Use encoder of other agents models in agent forward

How severe does this issue affect your experience of using Ray?

  • High: It blocks me to complete my task.

Hello,

I am working on a multi-agent setting and I want to develop a custom model such that the forward of each agent uses a piece of the other agent models.

In my case, each agent (model) takes an input of a different size and shape. Therefore, I want each model to have a first FC block that encodes the input into a fixed-size vector. Then, I want the model of agent i to take as input the encoding of agent i and the encoding of some other agents (e.g. its neighbors).

This requires that in the forward pass for agent i I have access to the encoder of the other agents, and the rollout and training steps to still work. How can I achieve this?

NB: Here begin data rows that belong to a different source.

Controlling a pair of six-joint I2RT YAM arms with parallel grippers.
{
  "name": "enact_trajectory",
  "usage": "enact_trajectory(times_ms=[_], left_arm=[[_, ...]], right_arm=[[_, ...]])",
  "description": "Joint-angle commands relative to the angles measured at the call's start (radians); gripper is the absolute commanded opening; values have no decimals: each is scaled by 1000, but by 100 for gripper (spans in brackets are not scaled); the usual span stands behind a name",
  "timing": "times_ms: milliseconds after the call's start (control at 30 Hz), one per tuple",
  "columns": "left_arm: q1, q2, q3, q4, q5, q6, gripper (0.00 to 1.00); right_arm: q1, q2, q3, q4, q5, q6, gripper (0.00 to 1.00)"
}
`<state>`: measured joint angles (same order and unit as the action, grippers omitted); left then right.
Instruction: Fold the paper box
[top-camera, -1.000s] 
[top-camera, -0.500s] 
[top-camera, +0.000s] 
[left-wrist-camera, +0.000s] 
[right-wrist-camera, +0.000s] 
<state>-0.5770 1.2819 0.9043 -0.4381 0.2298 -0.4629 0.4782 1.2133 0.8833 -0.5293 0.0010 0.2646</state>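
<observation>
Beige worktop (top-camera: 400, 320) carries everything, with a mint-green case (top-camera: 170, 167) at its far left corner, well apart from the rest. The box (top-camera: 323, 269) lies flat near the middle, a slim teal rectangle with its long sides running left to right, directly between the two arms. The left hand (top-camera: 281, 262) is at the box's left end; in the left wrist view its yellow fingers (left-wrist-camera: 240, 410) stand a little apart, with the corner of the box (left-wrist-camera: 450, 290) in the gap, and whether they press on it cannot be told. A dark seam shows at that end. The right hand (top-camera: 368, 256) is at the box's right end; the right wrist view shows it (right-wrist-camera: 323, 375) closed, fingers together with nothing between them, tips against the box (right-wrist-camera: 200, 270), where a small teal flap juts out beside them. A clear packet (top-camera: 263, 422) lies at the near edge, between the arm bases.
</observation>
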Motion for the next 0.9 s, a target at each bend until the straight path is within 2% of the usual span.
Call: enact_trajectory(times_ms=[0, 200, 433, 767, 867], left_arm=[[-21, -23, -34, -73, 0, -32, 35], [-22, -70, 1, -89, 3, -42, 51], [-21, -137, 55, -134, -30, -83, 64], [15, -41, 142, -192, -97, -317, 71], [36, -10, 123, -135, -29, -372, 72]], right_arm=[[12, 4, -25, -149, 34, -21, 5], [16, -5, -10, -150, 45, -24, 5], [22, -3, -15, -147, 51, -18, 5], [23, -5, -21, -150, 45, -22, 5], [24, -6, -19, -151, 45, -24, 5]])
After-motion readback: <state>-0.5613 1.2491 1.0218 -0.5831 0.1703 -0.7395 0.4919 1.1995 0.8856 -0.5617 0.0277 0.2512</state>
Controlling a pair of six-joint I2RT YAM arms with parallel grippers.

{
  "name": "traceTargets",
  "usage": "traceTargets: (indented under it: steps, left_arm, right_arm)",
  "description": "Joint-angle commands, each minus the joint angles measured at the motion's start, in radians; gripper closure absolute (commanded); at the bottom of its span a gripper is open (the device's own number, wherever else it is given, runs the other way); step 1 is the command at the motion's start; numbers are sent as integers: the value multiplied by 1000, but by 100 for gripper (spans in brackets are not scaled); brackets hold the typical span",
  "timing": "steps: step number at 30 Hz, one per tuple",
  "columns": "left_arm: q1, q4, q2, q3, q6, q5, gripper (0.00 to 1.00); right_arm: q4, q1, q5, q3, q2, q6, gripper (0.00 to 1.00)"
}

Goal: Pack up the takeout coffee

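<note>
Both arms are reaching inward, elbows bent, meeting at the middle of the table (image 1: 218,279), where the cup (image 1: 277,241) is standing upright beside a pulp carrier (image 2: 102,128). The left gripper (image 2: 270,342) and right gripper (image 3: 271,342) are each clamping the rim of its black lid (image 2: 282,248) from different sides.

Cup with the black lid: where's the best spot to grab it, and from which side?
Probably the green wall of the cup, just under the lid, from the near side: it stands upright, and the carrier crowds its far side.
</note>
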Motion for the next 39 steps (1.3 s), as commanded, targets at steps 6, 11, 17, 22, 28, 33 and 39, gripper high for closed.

Example of how I would implement it:


    def forward(self, input_dict, state, seq_lens):  
        agent_obs = input_dict['obs']['agent']
        agent_encoding = self.encoder(agent_obs)
        # Generate encodings for neighbor observations using their encoder model
        neighbor_encodings = []
        for neighbor in input_dict['obs']['neighbors']:
            encoder = get_encoder_for(neighbor)  # Get the encoder of the neighbor agent model
            neighbor_obs = input_dict['obs']['neighbors'][neighbor]
            neighbor_encodings.append(encoder(neighbor_obs))
        neighbors_encoding = aggregate(neighbor_encodings)  # e.g. sum, avg, max
        z = concat(agent_encoding, neighbors_encoding)
        # Use z to compute action, values, etc
2 Likes

Hi Federico! :wave:t3:

Welcome to the Ray community! Would you like to ask your question in RLlib Office Hours? It sounds like a good topic!

:writing_hand:t3: Just add discuss link to your question to this doc: RLlib Office Hours - Google Docs

Thanks! Hope to see you there!

1 Like

are these encoding layers trainable??
what does it do during backward pass if you use some other models’ encoding layer in the forward pass?
in other words, if an agent has 3 neighboring nodes, it will get encoded 3 times, and shows up 3 times in some other agents’ obs vectors, does this encoder gets trained 3 times during the backward pass?

It seems like you are trying to do GraphNN training, in which case, should you consider using things like pytorch geometric to train the model?

Yes, I want to do something similar to a GNN but simpler for now. But I have the issue that each agent has a different observation space and I, therefore, need a different encoder for each.